Development of an AI-Coded Protein Quantitation Analyzer for Biochemistry Research and Instruction

University Library

Colorimetric protein quantitation is a fundamental technique used in analytical, biochemistry and molecular biology labs across the globe. Although sophisticated and expensive software is available with advanced instruments, flexible computational tools for standard curve analysis and unknown concentration determination remain limited for academic research and educational settings, mostly relegated to spreadsheet and graphing programs like Excel. To address this gap, we developed a “Protein Quantitation Analyzer” application using AI-assisted coding (Claude, Anthropic), for both research-grade analysis and classroom instruction without the need for specialized software or hardware. The software, moreover, can run on virtually any operating system, including the tablets commonly used in laboratory environments. The application was built using natural-language prompts and is freely accessible as a web application through the Henne Lab at Governors State University, along with numerous other applications. The tool supports five widely used colorimetric assay types: Bradford (595 nm); Lowry (750 nm); BCA (562 nm); Biuret (540 nm); and A₂₈₀ (280 nm), as well as a custom wavelength option. Data entry is performed through an interactive interface with individually labeled wells, supporting flexible experimental designs including triplicates and mixed-plate layouts. Key features include automated blank subtraction, standard curve generation using linear or nonlinear regression, error bar display, percent coefficient of variation (% CV) reporting, and back-calculation of unknown protein concentrations. Absorbance is modeled according to the Beer-Lambert Law (A = εlc), and results can be exported in CSV format for analysis in other software packages.
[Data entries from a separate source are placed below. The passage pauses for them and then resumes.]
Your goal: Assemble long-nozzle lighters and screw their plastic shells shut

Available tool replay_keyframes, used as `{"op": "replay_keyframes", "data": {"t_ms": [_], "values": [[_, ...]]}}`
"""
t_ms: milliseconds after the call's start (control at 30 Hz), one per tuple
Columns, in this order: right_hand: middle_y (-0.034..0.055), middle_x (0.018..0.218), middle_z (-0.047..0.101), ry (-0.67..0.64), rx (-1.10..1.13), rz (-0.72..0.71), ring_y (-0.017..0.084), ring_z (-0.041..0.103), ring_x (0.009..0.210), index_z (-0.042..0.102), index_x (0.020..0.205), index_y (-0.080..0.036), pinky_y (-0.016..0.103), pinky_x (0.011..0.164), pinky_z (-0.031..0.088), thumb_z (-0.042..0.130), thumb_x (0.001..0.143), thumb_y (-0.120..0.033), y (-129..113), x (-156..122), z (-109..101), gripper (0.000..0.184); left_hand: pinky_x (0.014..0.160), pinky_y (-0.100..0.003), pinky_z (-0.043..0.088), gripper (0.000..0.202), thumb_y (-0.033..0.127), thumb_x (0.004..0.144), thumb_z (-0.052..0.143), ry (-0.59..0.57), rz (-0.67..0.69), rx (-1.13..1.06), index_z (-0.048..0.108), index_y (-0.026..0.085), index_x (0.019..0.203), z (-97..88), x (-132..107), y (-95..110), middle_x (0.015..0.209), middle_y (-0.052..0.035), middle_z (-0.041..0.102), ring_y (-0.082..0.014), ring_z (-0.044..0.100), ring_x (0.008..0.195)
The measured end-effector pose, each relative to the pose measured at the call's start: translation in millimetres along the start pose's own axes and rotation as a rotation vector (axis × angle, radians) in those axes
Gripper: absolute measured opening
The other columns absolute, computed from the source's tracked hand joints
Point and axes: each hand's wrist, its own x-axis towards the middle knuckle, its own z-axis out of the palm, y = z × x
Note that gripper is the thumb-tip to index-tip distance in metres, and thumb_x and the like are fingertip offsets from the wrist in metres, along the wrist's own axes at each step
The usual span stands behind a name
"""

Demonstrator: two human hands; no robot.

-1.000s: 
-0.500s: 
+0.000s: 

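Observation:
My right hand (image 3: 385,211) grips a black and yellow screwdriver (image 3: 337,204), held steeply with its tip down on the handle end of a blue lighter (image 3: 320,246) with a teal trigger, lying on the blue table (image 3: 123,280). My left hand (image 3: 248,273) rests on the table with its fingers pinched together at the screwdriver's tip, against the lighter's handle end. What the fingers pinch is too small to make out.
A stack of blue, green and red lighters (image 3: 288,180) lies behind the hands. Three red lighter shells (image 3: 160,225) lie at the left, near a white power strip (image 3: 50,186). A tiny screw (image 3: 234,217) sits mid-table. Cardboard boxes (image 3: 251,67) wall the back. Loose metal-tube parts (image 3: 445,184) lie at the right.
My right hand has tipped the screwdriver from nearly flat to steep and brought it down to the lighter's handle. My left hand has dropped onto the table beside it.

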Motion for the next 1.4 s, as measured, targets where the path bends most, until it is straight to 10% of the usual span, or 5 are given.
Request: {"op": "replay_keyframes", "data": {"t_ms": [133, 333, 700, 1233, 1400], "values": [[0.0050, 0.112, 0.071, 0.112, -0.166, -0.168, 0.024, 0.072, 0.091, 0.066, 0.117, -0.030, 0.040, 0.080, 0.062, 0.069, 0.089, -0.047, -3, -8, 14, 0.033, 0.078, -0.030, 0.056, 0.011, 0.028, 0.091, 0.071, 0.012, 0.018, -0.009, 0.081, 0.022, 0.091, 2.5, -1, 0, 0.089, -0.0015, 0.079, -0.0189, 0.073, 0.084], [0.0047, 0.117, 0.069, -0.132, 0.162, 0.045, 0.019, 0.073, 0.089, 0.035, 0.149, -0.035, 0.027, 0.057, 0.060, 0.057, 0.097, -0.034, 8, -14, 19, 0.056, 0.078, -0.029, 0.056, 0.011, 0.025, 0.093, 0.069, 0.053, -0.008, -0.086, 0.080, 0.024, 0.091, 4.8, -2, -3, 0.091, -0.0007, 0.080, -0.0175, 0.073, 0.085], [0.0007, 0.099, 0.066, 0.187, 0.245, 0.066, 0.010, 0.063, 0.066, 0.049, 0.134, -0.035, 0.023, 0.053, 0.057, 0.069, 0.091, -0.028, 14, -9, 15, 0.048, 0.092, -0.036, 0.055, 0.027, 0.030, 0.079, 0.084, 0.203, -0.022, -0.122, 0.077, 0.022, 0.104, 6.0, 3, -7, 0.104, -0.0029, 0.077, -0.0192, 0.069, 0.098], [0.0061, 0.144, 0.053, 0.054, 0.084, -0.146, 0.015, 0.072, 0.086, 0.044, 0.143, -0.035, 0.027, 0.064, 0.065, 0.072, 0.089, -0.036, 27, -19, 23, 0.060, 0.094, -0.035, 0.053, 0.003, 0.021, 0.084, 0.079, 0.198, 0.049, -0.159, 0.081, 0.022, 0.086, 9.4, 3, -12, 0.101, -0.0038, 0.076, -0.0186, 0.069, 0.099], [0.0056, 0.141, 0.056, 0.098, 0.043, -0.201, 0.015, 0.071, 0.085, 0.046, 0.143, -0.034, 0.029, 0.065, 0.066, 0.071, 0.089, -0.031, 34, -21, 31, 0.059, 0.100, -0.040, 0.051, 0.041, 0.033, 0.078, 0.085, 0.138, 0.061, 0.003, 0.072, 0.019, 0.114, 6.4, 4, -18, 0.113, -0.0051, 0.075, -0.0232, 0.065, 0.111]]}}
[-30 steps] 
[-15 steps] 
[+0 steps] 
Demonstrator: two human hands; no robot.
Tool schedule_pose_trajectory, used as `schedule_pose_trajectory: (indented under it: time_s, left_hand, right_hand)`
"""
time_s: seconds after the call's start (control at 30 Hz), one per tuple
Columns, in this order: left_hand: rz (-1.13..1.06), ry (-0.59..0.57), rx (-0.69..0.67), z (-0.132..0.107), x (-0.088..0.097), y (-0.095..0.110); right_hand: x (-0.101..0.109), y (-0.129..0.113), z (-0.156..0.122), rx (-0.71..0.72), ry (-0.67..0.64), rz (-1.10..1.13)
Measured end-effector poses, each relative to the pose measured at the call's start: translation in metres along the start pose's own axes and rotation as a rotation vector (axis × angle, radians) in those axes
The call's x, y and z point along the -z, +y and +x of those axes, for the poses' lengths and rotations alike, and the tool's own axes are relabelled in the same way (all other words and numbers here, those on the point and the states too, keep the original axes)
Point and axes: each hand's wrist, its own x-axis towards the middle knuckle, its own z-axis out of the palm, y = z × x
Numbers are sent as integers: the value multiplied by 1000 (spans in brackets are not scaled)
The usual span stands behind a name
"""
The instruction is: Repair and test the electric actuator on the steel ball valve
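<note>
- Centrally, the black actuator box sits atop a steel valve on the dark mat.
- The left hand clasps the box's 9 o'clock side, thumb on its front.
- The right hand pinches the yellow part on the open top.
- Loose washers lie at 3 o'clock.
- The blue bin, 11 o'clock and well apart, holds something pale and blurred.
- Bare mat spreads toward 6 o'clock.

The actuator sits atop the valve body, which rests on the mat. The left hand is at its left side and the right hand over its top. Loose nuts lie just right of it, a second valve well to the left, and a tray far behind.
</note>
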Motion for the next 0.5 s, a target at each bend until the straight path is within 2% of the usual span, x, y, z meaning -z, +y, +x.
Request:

Customizable axis labels, plot titles, and color schemes are provided to support publication-ready figure generation. This protein quantitation tool has been successfully integrated into both undergraduate and graduate biochemistry laboratory courses (in addition to research to projects). Our report illustrates how AI-assisted software development can rapidly create open-access scientific tools for research laboratories worldwide.